According to him, the Russian-Chinese Investment Fund and the Skolkovo Foundation, which runs the Russian Skolkovo Innovation Center, a scientific and technological center, signed an agreement last June to establish a medical robot center in China's Shaanxi province.

Chinese robot maker Shanghai STEP Robotics Co Ltd also has a cooperation agreement with a Russian enterprise to produce six-axes industrial robots in Russia's Novosibirsk.

Chinese companies are also setting up R&D centers abroad to get hold of state-of-the-art technologies.

Zong Xiao, vice-president of HIT Robot Group, a Chinese robot manufacturer, said the company has established a venture capital fund to invest in promising AI startups in the US, as robots become increasingly reliant on AI to get smart.

Two years ago, it set up two offices in Silicon Valley and Washington to help access the latest AI trends and the industry's best talent.

Such a go-global strategy is most evident in the service robots sector.

Zheng Weifeng, CEO of PowerVision, a Beijing-based unmanned machine maker, said: "Previous generations of Chinese companies never considered overseas expansion until they grew very big in the domestic market.
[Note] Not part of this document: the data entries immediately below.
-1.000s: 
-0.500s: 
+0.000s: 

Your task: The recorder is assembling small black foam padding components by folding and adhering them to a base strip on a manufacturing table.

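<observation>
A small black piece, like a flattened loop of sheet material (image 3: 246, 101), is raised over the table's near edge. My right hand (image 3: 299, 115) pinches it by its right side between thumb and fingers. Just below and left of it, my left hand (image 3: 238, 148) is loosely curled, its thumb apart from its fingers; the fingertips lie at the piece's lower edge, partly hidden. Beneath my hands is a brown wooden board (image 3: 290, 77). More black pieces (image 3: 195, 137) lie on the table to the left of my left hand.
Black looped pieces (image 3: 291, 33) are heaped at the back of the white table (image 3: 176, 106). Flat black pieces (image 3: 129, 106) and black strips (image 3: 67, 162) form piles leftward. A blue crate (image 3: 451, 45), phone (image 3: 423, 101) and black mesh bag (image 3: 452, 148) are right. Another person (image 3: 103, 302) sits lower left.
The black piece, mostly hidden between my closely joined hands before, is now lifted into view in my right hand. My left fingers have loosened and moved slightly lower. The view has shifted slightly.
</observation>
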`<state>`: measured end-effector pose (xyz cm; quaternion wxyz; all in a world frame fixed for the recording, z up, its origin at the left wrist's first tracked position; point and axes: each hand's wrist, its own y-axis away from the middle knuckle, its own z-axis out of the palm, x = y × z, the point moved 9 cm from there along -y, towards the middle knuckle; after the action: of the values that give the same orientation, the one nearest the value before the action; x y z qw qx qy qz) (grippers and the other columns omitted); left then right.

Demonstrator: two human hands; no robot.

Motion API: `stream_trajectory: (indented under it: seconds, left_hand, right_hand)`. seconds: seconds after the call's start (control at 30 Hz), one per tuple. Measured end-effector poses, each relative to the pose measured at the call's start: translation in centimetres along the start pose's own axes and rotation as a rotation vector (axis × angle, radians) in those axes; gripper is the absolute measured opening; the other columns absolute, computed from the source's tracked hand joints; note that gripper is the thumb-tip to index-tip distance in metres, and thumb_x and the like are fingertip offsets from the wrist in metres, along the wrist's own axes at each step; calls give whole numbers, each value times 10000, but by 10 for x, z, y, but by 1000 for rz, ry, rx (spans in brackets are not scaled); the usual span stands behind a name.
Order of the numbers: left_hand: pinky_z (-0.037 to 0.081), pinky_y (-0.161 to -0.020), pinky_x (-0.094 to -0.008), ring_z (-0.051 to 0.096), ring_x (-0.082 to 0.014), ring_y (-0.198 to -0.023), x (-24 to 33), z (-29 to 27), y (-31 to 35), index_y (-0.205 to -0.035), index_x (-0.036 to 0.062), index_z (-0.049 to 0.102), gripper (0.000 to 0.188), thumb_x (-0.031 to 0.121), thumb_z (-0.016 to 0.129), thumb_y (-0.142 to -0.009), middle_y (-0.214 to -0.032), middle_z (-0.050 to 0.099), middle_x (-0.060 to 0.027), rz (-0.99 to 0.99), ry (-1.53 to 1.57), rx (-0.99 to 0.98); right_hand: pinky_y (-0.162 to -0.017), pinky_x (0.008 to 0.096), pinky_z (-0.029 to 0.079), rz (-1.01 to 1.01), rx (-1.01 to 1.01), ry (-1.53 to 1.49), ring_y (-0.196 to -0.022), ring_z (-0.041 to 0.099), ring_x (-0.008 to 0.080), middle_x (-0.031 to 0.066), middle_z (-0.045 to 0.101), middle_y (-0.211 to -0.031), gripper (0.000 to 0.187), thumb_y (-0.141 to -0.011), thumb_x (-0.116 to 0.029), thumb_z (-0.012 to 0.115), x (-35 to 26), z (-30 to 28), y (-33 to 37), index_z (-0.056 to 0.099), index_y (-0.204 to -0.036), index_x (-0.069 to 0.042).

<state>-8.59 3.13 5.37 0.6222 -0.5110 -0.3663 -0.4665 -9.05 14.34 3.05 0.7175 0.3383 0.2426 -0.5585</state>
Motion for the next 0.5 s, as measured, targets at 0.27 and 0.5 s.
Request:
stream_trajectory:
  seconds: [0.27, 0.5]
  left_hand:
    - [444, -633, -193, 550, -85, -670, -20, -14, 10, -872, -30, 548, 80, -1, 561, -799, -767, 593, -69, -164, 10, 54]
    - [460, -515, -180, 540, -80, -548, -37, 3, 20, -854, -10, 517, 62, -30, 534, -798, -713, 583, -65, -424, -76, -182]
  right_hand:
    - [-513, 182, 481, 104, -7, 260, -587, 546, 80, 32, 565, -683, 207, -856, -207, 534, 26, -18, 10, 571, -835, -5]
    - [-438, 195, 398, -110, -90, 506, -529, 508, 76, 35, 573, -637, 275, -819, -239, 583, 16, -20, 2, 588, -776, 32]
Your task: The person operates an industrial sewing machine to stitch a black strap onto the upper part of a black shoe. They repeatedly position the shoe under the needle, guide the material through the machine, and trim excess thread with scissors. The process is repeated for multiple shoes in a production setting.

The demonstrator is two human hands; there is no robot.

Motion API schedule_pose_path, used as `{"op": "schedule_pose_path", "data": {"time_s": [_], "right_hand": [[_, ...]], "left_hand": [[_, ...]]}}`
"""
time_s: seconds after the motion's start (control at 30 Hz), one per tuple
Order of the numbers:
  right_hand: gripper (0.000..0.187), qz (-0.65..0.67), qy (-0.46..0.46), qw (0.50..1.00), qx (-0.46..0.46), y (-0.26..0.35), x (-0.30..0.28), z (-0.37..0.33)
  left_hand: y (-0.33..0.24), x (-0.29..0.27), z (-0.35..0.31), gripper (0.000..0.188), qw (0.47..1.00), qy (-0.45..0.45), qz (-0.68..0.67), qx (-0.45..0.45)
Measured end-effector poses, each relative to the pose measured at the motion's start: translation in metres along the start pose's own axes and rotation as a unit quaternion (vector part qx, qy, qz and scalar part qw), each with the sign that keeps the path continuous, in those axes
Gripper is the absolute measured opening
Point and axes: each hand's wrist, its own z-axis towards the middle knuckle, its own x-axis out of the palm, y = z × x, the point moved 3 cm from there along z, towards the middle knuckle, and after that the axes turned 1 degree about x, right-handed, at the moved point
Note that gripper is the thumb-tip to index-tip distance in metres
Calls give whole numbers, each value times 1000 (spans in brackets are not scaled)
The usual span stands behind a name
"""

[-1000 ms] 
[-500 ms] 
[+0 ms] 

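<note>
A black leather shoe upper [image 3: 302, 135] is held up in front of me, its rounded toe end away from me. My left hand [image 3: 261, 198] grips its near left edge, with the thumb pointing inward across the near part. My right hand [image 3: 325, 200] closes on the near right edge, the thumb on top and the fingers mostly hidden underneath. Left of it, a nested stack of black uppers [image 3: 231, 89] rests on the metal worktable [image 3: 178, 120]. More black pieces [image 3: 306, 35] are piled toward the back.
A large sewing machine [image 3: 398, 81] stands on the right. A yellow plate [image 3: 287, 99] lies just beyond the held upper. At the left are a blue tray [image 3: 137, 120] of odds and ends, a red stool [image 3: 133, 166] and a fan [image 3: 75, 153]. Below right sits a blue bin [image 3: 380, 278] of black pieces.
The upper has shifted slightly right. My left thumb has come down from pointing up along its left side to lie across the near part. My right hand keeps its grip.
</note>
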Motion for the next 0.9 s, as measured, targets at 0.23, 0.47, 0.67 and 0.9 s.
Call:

But we are different from the day we entered the consumer robotics market, we positioned ourselves to integrate with global resources and the global consumer trend."

The company has a design and R&D team in North Europe and an AI team in the US.

In January, it unveiled PowerRay, an underwater machine that can swim to a depth of 30 meters and is fitted with a sensor-rich 12MP camera that records 4K footage. It has also partnered with Carl Zeiss, a German manufacturer of optical systems, to create a virtual reality headset for PowerRay.